ANGLE DOMINANT
Brasília décrypte le verdict de Damas à travers une question simple : pourquoi, et pour quels crimes précis, Bachar al-Assad a-t-il été condamné à mort ?
Angle dominant identifié — ne reflète pas l’unanimité des médias de ce pays
POINTS CLES
- 01
G1 Globo Mundo : le tribunal syrien a condamné Assad à mort par contumace mardi 11 août pour crimes de guerre et crimes contre l'humanité ; l'ex-dirigeant a fui vers la Russie en décembre 2024.
- 02
G1 Globo Mundo : l'exécution de la peine « está longe de ser uma possibilidade imediata », la Syrie devant d'abord obtenir l'extradition d'Assad par Moscou.
- 03
La Folha de S.Paulo chiffre le conflit à environ 500 000 morts et 5 millions de réfugiés dans les pays voisins depuis 2011, la famille Assad ayant dirigé le pays 54 ans.
ANALYSE
Brasília, 12 août 2026. La presse brésilienne consacre l'essentiel de sa couverture à une question pédagogique : pourquoi, et pour quels crimes précis, Bachar al-Assad a-t-il été condamné à mort ? G1 Globo Mundo, dans un article intitulé « Pourquoi l'ex-dictateur syrien Bashar al-Assad a été condamné à mort », détaille le verdict rendu mardi 11 août par un tribunal syrien : l'ex-dirigeant déchu est jugé coupable de crimes de guerre et de crimes contre l'humanité commis durant la guerre civile. Absent du procès — il a fui la Syrie en décembre 2024 avec sa famille et a reçu l'asile en Russie —, Assad écope de la première condamnation prononcée contre lui depuis sa chute. G1 souligne que l'exécution de la peine « est loin d'être une possibilité immédiate » : la Syrie devrait d'abord obtenir son extradition par Moscou.

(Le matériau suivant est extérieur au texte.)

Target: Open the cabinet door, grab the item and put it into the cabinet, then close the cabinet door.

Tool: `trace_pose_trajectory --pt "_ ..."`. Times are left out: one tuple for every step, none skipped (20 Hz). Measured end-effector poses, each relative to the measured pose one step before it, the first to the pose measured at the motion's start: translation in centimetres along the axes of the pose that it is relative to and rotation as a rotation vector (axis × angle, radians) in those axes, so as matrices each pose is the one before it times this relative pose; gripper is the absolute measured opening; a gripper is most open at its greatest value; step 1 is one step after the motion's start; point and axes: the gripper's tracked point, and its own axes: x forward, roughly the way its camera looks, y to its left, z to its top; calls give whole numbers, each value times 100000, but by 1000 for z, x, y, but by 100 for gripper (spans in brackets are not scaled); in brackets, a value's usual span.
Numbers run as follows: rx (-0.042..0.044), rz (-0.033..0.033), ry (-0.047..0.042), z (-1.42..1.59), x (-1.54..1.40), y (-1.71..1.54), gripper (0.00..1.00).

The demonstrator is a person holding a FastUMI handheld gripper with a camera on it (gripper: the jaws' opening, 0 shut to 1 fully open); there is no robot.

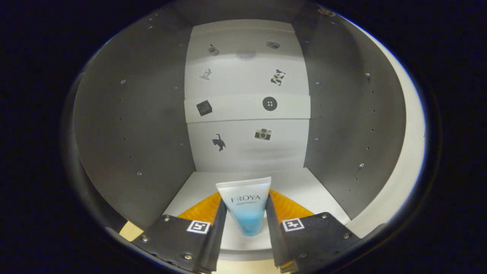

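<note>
Holding the tube (246,207) upright, just inside the cabinet (133,125).
Gripper (246,213) fingers press its sides; cap down, above the floor's front edge.

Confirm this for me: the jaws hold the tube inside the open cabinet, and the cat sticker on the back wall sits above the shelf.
One detail is off. In the gripper view the cat sticker sits below the shelf, beside the camera sticker. The rest stands: the gripper has its jaws closed on the tube, inside the open cabinet.
</note>
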Motion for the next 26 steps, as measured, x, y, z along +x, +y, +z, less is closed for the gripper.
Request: trace_pose_trajectory --pt "-184 -218 -273 90 66 -75 55" --pt "-58 -426 -126 32 -60 -109 55" --pt "37 157 -285 104 26 29 55" --pt "452 -48 -375 125 36 52 59" --pt "813 727 -945 301 -85 204 62" --pt "660 -309 -1003 308 -81 -77 67" --pt "435 -772 -1088 292 60 -194 72" --pt "714 -608 -993 287 -47 -244 72" --pt "960 -195 -746 328 -1 -32 77" --pt "1048 -99 -419 238 -120 -36 82" --pt "648 383 -514 203 -176 -11 82" --pt "37 -988 -519 262 -256 -298 83" --pt "-514 -728 -1211 389 -294 -275 84" --pt "-372 -186 -1299 513 -471 -52 85" --pt "-95 -323 -914 352 -536 -130 85" --pt "424 1066 -413 290 -700 198 90" --pt "500 334 -398 266 -774 110 94" --pt "-69 -84 -493 340 -987 13 98" --pt "-489 -636 -1213 392 -1131 -131 98" --pt "-829 -299 -1391 481 -1363 -1 98" --pt "-873 243 -673 212 -1566 167 98" --pt "-1022 183 524 -24 -1645 126 98" --pt "-1240 1 144 3 -2210 69 98" --pt "-1104 -261 -301 149 -1602 32 98" --pt "-1113 -659 -691 100 -1780 -97 98" --pt "-974 -803 -828 181 -2013 -93 99"
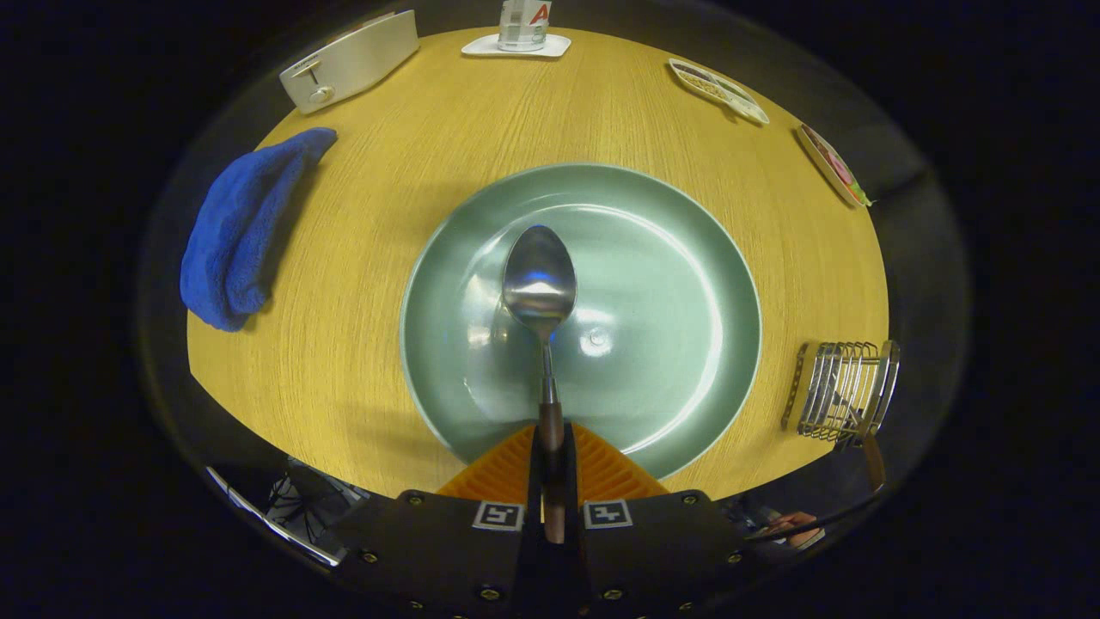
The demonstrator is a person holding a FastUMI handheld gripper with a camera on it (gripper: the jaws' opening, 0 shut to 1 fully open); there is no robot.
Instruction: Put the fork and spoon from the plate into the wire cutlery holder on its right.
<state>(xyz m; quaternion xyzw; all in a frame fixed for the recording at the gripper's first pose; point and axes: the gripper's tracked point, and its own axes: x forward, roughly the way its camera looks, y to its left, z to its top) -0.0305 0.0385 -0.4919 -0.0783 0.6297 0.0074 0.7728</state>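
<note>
My gripper is shut on the wooden handle of a steel spoon. The spoon sticks straight out ahead of the fingers, its bowl hanging above the middle of the round pale green plate. The plate holds nothing else. The wire cutlery holder stands on the table to the right of the plate, near the table's front edge. A wooden handle pokes out of it toward me; I cannot tell what utensil it belongs to.
A crumpled blue cloth lies left of the plate. At the table's far side stand a white toaster, a glass on a white coaster, and two small dishes at the far right.
</note>
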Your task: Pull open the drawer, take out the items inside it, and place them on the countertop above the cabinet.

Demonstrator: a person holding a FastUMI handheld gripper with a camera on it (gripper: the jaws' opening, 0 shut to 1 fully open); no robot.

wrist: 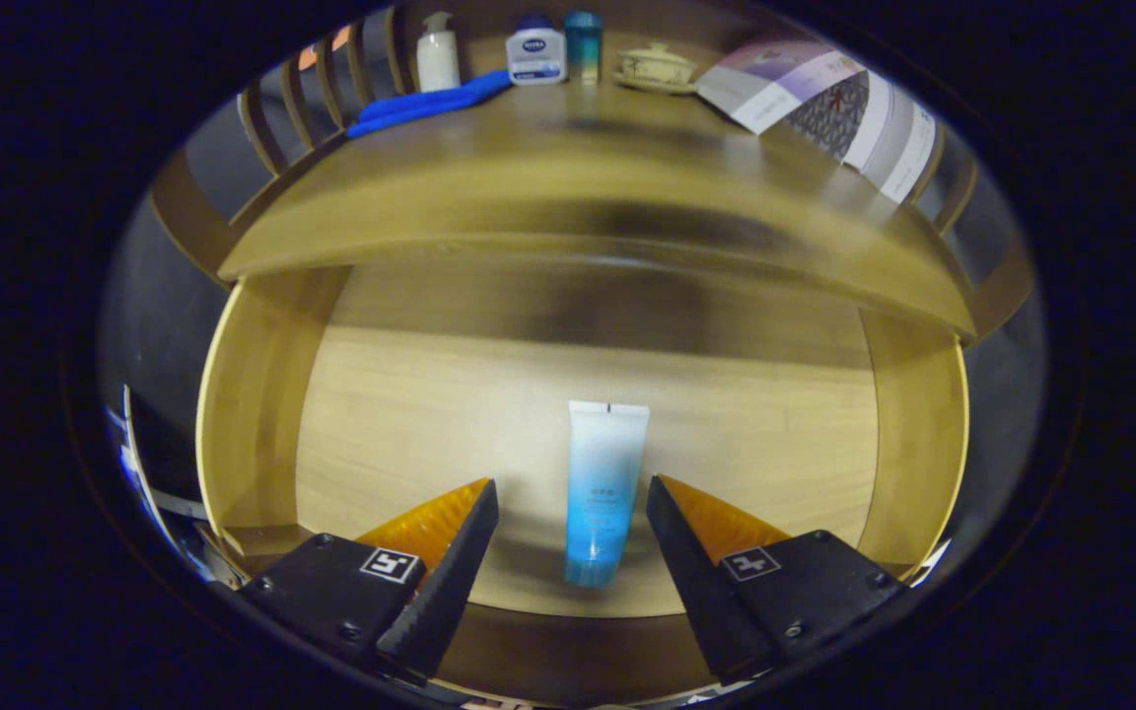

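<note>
The wooden drawer (pixel 243 434) is pulled open below the countertop (pixel 568 177). On its pale floor lies a blue-and-white tube (pixel 603 488), lengthwise, its blue cap end toward me. My gripper (pixel 573 503) is open above the drawer, one finger on each side of the tube's lower half, neither touching it. On the countertop's far edge stand a white pump bottle (pixel 438 54), a white-and-blue jar (pixel 536 54), a teal bottle (pixel 583 44) and a lidded ceramic bowl (pixel 657 67), with a blue cloth (pixel 430 104) beside them.
A booklet (pixel 824 104) lies open on the right of the countertop. Wooden slats (pixel 277 108) rise behind the counter at the left. The drawer's side walls (pixel 918 444) flank the tube, with bare floor on both sides of it.
</note>
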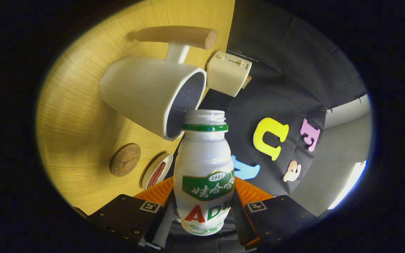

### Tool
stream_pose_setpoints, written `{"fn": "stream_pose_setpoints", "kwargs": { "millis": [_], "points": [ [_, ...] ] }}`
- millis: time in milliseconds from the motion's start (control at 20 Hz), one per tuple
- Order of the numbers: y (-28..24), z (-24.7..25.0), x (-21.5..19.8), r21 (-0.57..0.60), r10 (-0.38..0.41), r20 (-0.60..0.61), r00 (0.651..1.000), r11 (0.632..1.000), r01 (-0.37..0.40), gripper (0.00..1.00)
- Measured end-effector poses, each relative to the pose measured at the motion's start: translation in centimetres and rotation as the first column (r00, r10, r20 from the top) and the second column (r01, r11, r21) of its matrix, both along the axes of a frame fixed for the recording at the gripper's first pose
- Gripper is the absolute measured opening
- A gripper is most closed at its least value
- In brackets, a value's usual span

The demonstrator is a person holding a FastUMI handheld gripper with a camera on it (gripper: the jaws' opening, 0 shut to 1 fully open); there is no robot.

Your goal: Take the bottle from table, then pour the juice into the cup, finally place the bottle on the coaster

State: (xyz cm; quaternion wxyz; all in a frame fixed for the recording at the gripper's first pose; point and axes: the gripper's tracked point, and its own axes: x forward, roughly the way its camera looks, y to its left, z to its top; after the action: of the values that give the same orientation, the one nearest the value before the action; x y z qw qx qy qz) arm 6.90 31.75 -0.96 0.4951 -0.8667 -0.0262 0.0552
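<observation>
The hand-held gripper [202, 219] is clamped on the bottle [204, 168], one finger pressing each side of its lower body. The bottle is smooth white plastic, waisted toward a threaded, uncapped neck with a green ring below the threads and a green and red printed label. The whole view is rolled, so the pale wood-grain table [76, 116] stands like a wall on the left. Just beyond the bottle's mouth is the cup [149, 93], a matte white mug with a dark speckled inside and a round wooden bar handle; its opening faces the bottle's neck, rim close to it. Whether any juice is running is hard to tell. Near the fingers lies the coaster [125, 160], a round cork disc with a stamped design, beside a small white dish [156, 171]. Behind the cup sits a cream boxy toaster [227, 73].
</observation>
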Motion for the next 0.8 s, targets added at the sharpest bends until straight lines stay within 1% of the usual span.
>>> {"fn": "stream_pose_setpoints", "kwargs": {
  "millis": [250,400,500,600,800],
  "points": [
    [0.0,-0.4,0.0,0.03,-0.001,-0.011,1.0,1.0,0.001,0.74],
    [-0.3,-1.2,0.0,0.108,-0.006,-0.048,0.999,0.994,0.012,0.74],
    [-0.4,-1.7,0.0,0.184,-0.006,-0.083,0.997,0.983,0.022,0.74],
    [-0.5,-1.4,-0.1,0.255,-0.003,-0.085,0.996,0.967,0.025,0.74],
    [-1.3,-1.9,0.1,0.373,-0.013,-0.131,0.991,0.926,0.062,0.74]
  ]
}}
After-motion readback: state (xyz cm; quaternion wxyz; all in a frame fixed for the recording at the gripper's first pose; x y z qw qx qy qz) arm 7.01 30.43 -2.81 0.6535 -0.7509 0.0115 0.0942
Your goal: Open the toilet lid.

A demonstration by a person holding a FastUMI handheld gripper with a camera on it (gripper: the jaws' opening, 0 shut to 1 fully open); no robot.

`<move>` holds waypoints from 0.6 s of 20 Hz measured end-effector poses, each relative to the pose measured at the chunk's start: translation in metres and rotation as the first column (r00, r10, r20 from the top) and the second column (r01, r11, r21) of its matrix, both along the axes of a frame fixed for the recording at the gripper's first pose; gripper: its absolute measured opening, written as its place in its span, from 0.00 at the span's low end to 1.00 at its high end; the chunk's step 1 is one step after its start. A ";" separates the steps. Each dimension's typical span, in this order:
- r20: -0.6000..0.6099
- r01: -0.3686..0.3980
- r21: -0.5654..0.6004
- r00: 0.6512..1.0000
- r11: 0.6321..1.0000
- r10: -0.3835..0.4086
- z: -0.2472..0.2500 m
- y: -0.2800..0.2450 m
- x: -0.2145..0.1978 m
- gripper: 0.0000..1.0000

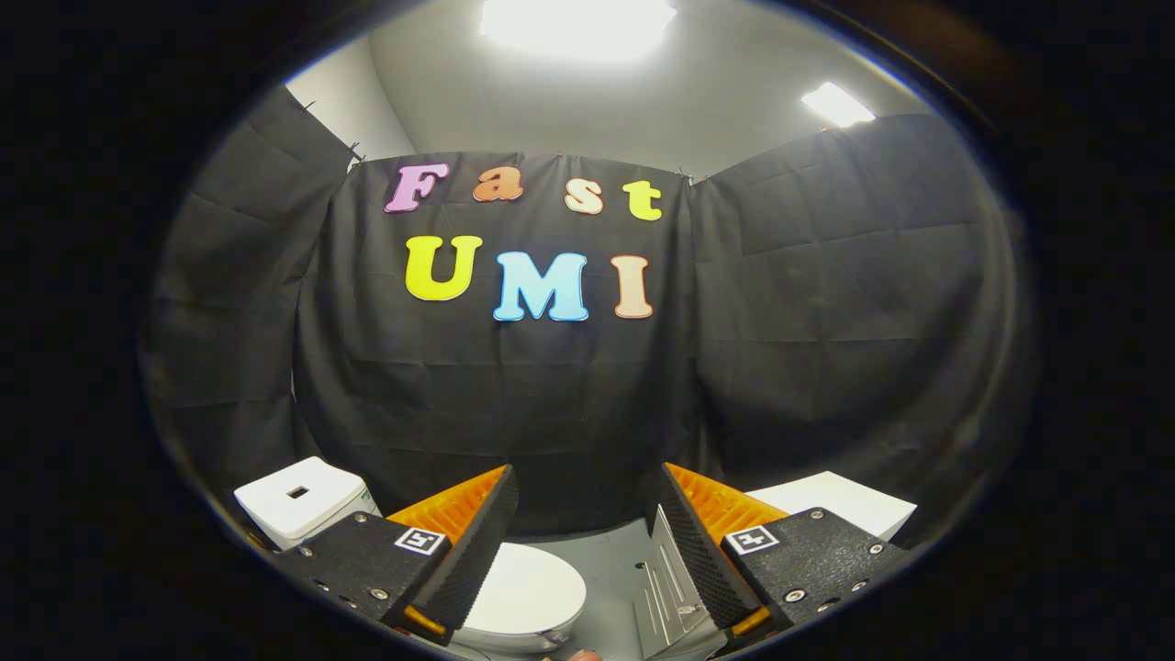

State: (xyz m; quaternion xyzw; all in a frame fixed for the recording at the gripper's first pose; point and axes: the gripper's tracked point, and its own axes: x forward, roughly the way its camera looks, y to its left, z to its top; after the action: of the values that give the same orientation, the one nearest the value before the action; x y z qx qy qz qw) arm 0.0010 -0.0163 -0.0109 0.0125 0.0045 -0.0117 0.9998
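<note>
1. gripper (583, 537) held high, aimed mostly at the black cloth wall (514, 395); fingers spread wide, nothing between them.
2. toilet lid (523, 592) low down, just beyond the left finger (473, 551) & partly hidden by it; looks shut, lying flat on the bowl.
3. tank (298, 500) off to the left behind the left finger, so hinge end prob on that side; free front edge likely the rounded end nearer the gap between the fingers.
4. white box-like unit (844, 509) behind the right finger; grey floor (610, 555) & a metal fitting (670, 597) between toilet and that unit.
5. step in hand, by my read: approach, no contact yet.
6. to do it well: tip the gripper down first so the lid sits between the fingers, not under one.
7. go for the front rim, far from the hinge; more leverage, less slip.
8. keep fingers wide till one slides under the lip & the other sits on top, then close.
9. can't tell from here if there's a gap under the rim; if none, hook w/ one fingertip.
10. lift in an arc toward the tank, not straight up.
11. watch the right finger near the metal fitting during descent.
</note>
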 end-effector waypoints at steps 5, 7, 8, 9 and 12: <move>-0.005 0.014 0.014 1.000 1.000 -0.014 -0.004 -0.007 -0.001 0.95; -0.006 0.017 0.016 1.000 1.000 -0.017 -0.006 -0.009 0.000 0.95; -0.007 0.018 0.016 1.000 1.000 -0.017 -0.006 -0.009 0.000 0.95; -0.007 0.018 0.015 1.000 1.000 -0.018 -0.006 -0.008 0.001 0.95; -0.009 0.019 0.008 1.000 1.000 -0.018 -0.008 -0.009 0.001 0.95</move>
State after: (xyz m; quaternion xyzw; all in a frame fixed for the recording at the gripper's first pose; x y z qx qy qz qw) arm 0.0024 -0.0248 -0.0188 0.0167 0.0087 -0.0209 0.9996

Le média rappelle aussi le sort de son cousin, Atef Najib, ex-chef de la sécurité politique dans la province de Deraa, présent au tribunal, jugé dans une cage vêtu d'un uniforme de prisonnier, et condamné à mort lui aussi. Deraa est présentée comme le « berceau de la révolte » : en mars 2011, l'arrestation et la présomption de torture d'un groupe d'adolescents accusés d'avoir tagué des slogans anti-gouvernementaux avait déclenché les premières manifestations, réprimées avec violence, jusqu'à basculer en guerre civile.
Une seconde dépêche de G1 précise que le frère cadet de Bachar, Maher al-Assad, est également condamné à mort, et chiffre le bilan du conflit à environ 500 000 morts en quatorze ans. Elle rappelle qu'Assad a dirigé le pays pendant vingt-quatre ans, la moitié en guerre civile, son gouvernement étant accusé d'assassinats, de détentions arbitraires et de tortures.
La Folha de S.Paulo insiste sur le caractère inédit de la procédure : la première décision rendue par les autorités de transition, qui jugent depuis cette année d'anciens responsables, en personne ou par contumace. Le journal détaille les chefs retenus contre Najib — assassinat, homicide volontaire d'enfants de moins de 15 ans, torture ayant entraîné la mort — et rappelle que la famille Assad, de la minorité alaouite, a dirigé le pays pendant cinquante-quatre ans, avec Bachar puis son père Hafez. Cinq millions de Syriens ont fui vers les pays voisins depuis 2011, note la Folha, pour qui le pays reste fragmenté et cherche encore la stabilité.